## PROBLEM TO SOLVE
Nothing below is to be printed except the lines between the line holding "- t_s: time" and the line holding "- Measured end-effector", inclusive, each exactly as it appears.

## RECORDS FOR THIS EXERCISE
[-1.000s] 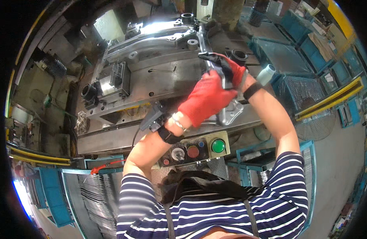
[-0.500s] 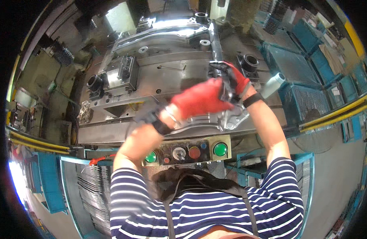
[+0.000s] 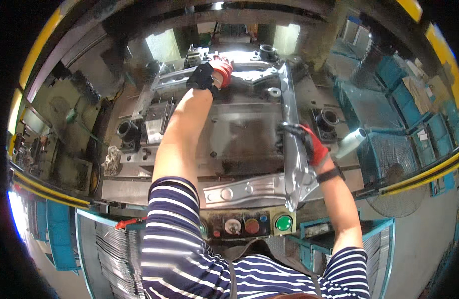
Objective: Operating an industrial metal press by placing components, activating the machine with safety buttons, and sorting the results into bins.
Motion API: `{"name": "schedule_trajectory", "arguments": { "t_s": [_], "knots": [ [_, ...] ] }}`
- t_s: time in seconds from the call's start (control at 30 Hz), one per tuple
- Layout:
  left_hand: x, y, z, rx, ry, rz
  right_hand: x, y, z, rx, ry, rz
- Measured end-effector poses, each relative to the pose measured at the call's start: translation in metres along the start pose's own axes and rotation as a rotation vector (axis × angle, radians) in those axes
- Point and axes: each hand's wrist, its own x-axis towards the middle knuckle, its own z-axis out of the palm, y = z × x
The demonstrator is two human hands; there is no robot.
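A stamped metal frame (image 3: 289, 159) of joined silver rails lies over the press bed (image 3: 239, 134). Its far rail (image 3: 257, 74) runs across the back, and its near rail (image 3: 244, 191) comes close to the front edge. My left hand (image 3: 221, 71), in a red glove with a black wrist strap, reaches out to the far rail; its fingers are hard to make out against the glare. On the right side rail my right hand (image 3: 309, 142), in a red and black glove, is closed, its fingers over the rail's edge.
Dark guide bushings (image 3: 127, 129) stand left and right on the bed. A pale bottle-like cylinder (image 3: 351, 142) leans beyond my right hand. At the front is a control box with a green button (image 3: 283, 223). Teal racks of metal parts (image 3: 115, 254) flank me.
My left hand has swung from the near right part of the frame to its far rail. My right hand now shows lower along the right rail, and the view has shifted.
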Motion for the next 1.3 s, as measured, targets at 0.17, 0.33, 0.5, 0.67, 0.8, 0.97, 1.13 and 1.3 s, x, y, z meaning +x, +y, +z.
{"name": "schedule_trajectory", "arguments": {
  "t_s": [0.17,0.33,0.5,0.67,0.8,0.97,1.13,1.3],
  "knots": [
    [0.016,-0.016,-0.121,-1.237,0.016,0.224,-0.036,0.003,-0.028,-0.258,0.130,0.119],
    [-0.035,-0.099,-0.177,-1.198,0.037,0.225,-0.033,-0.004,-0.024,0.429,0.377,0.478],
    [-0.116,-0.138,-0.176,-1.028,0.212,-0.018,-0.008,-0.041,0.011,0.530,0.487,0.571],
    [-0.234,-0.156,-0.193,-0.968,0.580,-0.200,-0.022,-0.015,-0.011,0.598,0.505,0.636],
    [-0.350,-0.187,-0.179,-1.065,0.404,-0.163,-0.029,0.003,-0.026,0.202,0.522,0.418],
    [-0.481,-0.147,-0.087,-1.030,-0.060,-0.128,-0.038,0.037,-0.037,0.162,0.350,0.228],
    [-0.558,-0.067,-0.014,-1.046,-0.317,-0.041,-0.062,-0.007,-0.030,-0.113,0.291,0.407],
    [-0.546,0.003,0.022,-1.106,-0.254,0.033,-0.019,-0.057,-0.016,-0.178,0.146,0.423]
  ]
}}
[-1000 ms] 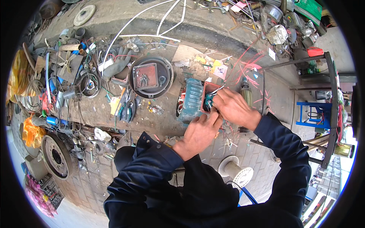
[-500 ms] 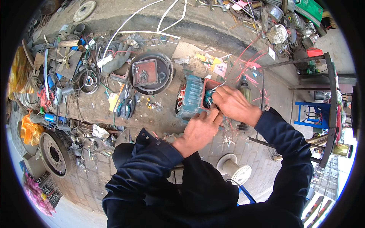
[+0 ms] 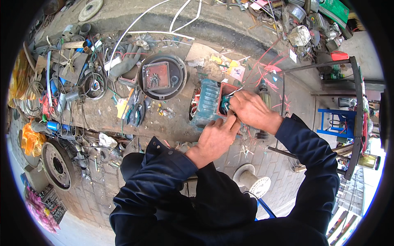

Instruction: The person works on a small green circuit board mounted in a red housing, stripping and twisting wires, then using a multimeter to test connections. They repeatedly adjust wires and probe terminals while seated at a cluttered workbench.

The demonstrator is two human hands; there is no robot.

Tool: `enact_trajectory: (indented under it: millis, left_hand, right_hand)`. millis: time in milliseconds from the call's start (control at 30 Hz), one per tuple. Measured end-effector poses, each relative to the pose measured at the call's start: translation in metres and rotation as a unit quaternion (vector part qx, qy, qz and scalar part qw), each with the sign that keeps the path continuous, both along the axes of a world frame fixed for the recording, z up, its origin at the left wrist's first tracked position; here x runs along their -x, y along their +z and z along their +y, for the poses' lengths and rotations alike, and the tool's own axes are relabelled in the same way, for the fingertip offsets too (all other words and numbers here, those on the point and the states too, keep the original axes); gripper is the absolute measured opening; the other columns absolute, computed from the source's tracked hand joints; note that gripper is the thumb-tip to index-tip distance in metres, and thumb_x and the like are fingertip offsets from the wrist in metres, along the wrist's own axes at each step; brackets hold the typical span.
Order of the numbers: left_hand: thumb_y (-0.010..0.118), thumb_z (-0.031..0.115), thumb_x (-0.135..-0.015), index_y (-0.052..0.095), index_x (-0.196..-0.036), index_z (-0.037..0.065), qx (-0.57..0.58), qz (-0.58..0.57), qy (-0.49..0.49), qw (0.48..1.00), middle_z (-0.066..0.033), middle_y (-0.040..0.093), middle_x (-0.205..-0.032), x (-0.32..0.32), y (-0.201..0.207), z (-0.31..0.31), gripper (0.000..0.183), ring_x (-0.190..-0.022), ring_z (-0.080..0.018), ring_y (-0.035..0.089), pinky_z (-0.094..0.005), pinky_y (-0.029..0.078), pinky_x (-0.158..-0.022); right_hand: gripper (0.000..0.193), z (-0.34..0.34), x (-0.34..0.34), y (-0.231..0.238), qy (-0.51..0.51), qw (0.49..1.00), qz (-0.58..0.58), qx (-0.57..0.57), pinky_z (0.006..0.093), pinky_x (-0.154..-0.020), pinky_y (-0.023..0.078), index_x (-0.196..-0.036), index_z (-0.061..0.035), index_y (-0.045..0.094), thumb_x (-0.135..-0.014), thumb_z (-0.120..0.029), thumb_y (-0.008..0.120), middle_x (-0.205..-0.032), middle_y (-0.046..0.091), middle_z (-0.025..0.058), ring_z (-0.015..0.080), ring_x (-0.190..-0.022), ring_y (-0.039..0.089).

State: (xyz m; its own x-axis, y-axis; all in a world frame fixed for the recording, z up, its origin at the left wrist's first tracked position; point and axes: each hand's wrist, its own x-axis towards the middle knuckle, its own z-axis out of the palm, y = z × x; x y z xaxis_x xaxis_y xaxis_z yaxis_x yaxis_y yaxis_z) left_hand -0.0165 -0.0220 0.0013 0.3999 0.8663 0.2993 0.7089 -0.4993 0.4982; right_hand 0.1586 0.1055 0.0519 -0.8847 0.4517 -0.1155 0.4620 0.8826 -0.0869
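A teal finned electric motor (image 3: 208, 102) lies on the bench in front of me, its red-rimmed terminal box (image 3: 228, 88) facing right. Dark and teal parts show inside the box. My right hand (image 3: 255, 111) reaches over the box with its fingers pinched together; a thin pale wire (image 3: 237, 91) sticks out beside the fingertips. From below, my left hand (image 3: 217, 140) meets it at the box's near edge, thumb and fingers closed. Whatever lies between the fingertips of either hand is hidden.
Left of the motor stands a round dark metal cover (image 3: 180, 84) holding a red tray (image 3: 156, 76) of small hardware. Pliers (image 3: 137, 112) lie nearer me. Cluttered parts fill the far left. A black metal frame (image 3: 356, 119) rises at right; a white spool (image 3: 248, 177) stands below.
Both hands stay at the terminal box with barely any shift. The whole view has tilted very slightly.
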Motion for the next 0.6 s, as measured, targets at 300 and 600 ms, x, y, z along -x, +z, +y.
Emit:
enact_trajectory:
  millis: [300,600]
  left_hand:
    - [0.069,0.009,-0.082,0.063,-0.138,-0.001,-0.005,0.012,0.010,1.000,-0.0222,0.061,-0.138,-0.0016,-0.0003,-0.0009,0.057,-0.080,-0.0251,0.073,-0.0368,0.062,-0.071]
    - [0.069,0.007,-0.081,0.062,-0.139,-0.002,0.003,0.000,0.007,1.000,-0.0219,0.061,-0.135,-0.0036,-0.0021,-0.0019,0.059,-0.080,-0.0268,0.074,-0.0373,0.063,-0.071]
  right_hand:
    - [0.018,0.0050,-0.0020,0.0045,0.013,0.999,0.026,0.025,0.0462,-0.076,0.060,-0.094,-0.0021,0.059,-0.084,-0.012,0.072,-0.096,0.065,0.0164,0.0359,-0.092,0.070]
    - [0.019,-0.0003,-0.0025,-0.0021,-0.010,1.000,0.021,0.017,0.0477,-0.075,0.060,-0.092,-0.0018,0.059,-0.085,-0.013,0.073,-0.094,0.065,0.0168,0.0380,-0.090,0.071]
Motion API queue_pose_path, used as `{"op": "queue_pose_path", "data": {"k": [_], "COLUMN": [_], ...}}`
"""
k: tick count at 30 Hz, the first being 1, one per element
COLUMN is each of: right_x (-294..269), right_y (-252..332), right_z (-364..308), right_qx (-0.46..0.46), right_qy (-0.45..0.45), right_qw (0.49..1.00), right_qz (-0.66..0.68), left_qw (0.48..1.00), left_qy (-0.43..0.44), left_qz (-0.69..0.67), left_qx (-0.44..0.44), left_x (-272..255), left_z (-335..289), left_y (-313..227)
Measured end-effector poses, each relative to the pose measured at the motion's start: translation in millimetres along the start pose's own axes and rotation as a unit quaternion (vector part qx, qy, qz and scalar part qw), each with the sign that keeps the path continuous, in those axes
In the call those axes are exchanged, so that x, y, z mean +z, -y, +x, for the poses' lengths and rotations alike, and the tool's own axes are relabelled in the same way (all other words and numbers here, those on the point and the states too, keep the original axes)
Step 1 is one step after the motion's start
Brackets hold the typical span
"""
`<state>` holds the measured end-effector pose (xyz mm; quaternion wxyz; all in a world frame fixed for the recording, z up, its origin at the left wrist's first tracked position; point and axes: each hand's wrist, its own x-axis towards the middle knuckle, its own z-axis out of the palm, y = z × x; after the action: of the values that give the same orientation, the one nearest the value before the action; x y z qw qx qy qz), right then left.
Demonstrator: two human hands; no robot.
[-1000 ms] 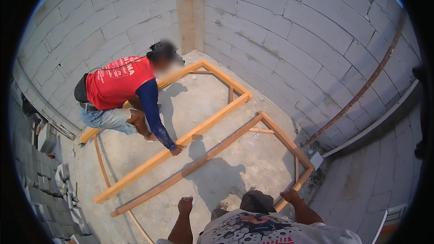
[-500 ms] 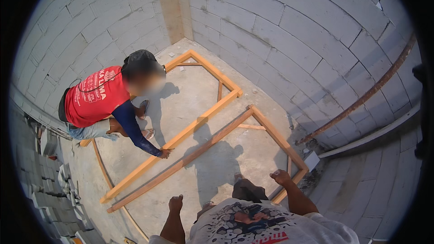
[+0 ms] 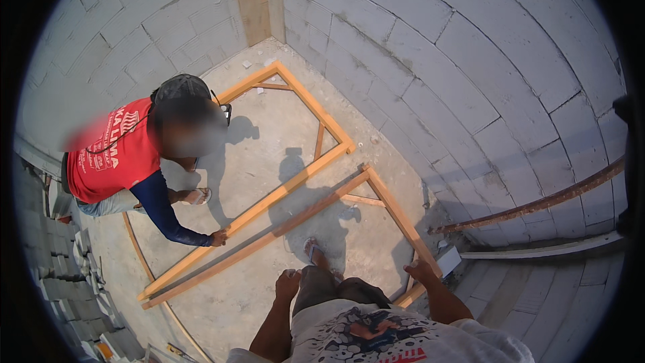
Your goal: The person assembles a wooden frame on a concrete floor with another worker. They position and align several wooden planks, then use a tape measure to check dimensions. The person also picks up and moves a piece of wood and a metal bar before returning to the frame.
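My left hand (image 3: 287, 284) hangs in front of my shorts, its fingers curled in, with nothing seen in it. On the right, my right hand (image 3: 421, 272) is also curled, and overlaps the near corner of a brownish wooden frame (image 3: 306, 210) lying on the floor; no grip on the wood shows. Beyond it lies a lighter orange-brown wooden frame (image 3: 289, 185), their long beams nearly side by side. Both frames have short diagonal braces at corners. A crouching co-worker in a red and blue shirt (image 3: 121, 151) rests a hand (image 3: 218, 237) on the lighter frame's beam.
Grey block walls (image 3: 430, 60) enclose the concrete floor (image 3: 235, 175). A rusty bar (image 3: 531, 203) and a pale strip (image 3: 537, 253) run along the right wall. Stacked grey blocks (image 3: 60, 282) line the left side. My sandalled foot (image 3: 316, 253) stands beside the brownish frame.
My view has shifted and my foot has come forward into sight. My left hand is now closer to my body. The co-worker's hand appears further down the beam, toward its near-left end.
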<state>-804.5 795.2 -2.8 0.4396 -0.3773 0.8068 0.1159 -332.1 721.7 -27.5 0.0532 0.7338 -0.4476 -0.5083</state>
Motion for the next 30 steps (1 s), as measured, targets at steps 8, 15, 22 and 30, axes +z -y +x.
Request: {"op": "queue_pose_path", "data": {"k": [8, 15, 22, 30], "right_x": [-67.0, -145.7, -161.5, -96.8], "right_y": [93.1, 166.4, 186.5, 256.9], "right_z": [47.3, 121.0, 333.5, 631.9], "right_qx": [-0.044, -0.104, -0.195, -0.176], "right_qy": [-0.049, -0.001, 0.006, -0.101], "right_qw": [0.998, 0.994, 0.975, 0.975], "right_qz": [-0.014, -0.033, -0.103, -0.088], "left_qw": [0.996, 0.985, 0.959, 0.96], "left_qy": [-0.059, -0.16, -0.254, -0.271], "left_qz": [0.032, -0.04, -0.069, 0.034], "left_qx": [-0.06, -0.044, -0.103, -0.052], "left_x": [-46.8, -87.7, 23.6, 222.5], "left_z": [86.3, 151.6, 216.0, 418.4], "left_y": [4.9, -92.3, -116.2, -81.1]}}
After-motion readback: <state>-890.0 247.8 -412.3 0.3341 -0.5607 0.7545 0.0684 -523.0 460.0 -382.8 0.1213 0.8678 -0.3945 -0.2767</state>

## ANSWER TO THIS PROBLEM
- t_s: time in seconds from the call's start (control at 30 Hz), one per tuple
- Layout:
  left_hand: x, y, z, rx, ry, rz
  right_hand: x, y, z, rx, ry, rz
- Measured end-effector poses, each relative to the pose measured at the call's start: translation in metres along the start pose's own axes and rotation as a rotation vector (axis × angle, radians) in those axes

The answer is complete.